-- ASSIGNMENT --
Scan the entries and copy each line where the word "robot" is present.

:::::

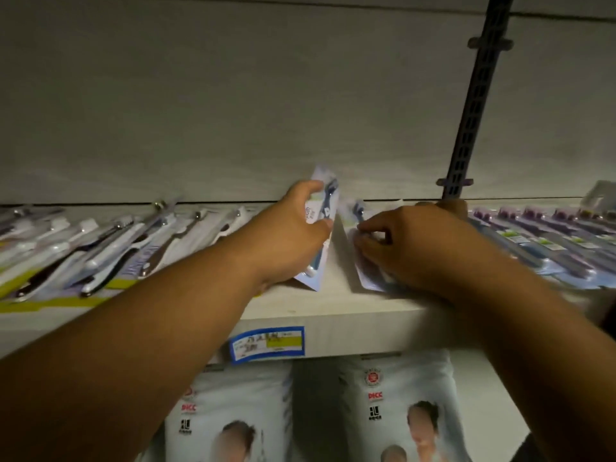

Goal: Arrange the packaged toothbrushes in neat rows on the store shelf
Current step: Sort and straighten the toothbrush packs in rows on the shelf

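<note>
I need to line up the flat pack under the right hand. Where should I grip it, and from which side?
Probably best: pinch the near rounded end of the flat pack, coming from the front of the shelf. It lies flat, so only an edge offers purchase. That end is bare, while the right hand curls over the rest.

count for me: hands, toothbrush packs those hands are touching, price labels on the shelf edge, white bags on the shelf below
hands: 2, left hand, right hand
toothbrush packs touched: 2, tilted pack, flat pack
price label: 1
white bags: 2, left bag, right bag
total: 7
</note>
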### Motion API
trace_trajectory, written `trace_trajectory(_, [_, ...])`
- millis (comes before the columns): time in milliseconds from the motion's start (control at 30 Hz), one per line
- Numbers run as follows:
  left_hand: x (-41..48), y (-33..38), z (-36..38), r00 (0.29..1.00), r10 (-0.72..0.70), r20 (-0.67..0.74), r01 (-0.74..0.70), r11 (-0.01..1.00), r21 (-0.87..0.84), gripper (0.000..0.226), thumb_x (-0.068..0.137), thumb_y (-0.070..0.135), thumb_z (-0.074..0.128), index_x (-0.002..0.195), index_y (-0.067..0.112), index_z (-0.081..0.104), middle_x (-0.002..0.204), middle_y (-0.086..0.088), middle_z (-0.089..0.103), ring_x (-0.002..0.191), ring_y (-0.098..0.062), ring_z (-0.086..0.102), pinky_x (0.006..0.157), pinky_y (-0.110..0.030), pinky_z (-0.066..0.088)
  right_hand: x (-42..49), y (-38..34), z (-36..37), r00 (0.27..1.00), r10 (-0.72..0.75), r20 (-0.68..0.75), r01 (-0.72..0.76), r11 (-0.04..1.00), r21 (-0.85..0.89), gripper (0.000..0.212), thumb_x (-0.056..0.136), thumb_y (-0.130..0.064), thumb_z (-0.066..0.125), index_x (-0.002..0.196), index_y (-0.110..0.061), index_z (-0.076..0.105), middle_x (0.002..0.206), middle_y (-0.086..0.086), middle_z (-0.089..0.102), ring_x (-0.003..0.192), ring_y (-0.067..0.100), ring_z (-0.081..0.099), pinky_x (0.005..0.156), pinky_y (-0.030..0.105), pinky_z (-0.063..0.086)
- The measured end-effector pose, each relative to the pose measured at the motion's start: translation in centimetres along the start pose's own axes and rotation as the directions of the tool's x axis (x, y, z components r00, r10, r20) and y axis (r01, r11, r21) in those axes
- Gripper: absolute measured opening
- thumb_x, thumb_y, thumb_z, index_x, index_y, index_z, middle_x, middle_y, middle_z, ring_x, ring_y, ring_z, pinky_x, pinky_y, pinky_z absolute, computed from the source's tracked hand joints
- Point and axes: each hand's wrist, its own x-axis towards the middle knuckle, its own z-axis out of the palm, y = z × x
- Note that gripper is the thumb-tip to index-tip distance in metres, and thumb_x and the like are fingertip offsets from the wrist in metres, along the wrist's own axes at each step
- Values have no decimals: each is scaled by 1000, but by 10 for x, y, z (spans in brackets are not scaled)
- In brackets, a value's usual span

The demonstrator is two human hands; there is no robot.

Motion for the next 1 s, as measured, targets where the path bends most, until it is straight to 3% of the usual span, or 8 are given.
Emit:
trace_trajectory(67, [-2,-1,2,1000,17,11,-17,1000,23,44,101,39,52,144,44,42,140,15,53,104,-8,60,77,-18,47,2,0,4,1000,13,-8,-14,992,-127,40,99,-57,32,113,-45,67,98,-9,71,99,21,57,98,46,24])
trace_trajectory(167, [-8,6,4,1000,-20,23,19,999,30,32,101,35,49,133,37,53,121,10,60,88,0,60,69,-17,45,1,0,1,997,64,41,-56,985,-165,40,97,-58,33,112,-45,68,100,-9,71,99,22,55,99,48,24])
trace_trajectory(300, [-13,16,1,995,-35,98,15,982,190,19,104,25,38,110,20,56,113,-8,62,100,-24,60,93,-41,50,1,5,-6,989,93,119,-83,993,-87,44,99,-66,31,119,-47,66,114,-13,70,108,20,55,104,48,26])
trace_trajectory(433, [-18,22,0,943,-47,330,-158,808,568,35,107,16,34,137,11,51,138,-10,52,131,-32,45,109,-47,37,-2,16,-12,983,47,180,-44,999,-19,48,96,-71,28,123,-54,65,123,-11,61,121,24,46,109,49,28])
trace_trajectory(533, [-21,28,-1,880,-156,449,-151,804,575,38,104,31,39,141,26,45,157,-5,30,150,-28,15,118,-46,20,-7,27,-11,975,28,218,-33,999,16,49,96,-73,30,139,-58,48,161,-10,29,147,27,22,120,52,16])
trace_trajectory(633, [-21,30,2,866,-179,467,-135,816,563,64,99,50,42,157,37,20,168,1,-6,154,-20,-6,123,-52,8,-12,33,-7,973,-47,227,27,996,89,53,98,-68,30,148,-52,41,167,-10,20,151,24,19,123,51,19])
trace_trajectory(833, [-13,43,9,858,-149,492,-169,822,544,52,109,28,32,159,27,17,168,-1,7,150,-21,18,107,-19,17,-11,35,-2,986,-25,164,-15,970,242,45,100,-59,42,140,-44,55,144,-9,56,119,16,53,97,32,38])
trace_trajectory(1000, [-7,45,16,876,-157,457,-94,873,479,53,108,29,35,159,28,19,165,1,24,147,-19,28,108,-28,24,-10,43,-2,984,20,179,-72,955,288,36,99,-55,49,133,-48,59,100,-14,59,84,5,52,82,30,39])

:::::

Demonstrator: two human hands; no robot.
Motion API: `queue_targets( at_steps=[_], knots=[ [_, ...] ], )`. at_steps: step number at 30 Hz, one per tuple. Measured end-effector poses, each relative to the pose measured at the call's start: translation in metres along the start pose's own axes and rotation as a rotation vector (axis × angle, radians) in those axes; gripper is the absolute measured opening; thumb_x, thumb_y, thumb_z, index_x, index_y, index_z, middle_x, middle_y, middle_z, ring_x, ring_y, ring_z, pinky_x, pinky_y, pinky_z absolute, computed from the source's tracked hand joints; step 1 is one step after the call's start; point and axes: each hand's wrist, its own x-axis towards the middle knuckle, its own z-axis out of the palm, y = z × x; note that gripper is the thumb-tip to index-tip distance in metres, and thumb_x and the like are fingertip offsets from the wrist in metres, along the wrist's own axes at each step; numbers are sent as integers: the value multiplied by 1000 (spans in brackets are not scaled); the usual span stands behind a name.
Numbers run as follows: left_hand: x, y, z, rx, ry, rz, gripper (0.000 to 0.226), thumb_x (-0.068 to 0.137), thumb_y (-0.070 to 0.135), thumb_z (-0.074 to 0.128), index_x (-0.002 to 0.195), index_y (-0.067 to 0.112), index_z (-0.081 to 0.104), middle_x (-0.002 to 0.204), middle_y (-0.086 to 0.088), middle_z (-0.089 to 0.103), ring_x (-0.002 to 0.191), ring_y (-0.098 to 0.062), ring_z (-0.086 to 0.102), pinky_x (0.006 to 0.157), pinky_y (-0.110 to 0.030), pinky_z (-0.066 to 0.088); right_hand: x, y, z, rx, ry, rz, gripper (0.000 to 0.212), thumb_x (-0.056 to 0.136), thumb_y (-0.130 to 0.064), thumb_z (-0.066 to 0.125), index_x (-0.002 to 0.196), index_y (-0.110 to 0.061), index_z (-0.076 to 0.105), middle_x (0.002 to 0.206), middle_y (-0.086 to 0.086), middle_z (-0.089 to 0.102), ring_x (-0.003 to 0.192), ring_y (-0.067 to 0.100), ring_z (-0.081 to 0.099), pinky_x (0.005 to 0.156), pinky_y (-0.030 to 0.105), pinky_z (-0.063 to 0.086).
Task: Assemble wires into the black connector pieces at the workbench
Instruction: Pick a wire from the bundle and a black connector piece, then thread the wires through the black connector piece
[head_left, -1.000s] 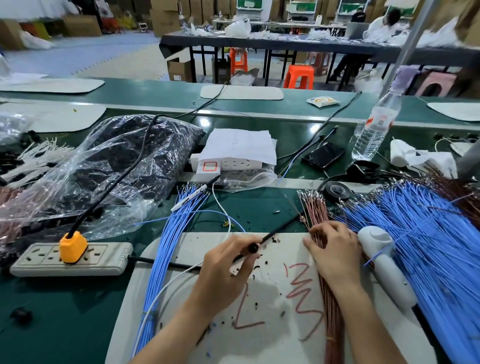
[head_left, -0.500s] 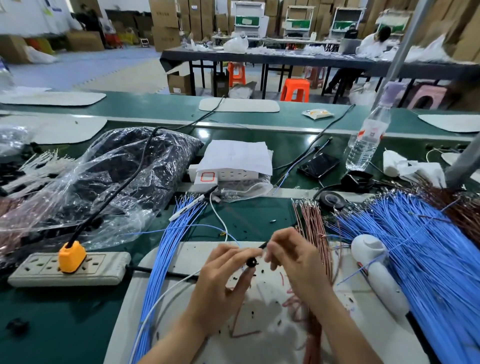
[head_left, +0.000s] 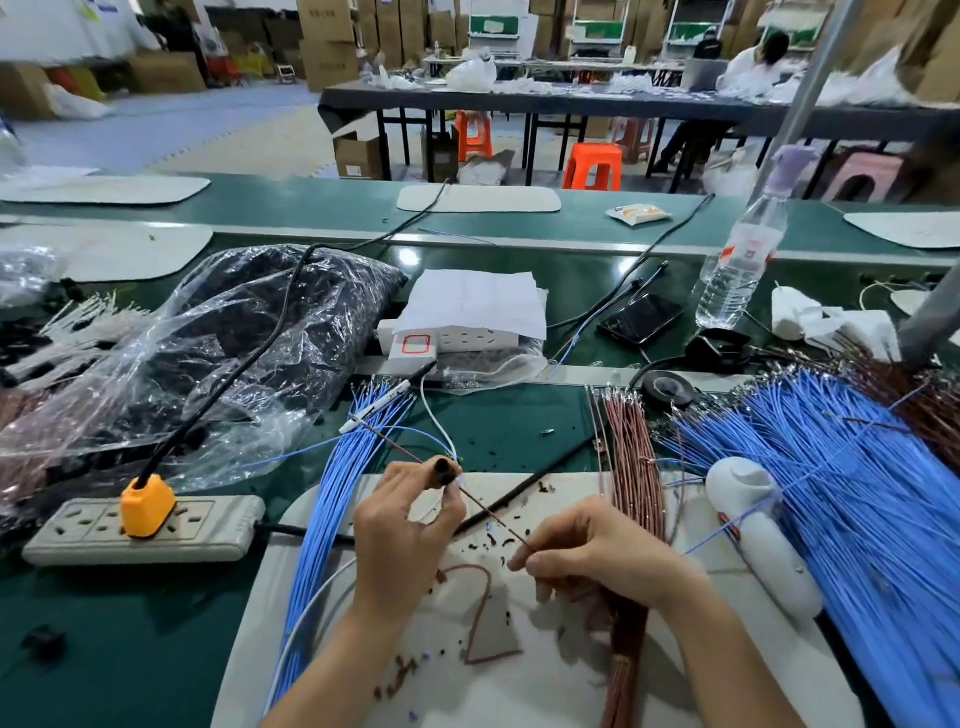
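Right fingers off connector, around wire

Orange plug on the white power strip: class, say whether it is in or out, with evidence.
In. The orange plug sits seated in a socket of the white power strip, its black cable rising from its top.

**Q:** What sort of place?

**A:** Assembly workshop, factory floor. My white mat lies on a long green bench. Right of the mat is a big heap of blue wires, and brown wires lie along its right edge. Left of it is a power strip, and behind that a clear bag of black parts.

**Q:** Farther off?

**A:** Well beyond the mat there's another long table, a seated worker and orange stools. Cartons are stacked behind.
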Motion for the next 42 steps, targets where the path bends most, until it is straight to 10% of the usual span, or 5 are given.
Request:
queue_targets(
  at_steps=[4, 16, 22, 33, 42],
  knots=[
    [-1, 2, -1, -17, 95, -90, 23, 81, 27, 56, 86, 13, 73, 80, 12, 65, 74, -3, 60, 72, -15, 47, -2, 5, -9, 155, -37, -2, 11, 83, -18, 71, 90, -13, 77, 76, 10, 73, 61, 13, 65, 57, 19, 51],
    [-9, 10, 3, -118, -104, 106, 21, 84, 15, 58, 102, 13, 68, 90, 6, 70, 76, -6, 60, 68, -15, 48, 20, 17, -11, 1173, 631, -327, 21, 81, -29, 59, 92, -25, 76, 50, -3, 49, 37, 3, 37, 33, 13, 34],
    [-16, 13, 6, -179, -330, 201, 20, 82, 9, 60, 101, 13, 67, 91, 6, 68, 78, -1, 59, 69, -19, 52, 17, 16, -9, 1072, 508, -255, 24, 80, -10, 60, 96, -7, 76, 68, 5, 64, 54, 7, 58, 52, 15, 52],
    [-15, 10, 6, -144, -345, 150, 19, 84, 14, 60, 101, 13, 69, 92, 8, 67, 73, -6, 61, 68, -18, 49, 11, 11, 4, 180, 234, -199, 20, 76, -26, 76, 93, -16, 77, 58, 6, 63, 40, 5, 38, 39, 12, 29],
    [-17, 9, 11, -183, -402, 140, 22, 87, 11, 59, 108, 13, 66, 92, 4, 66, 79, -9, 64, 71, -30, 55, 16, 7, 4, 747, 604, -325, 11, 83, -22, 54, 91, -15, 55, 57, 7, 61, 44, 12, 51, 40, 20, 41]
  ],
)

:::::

-- ANSWER SPACE --
The demonstrator is two human hands; there is no robot.
Demonstrator: two human hands; no robot.

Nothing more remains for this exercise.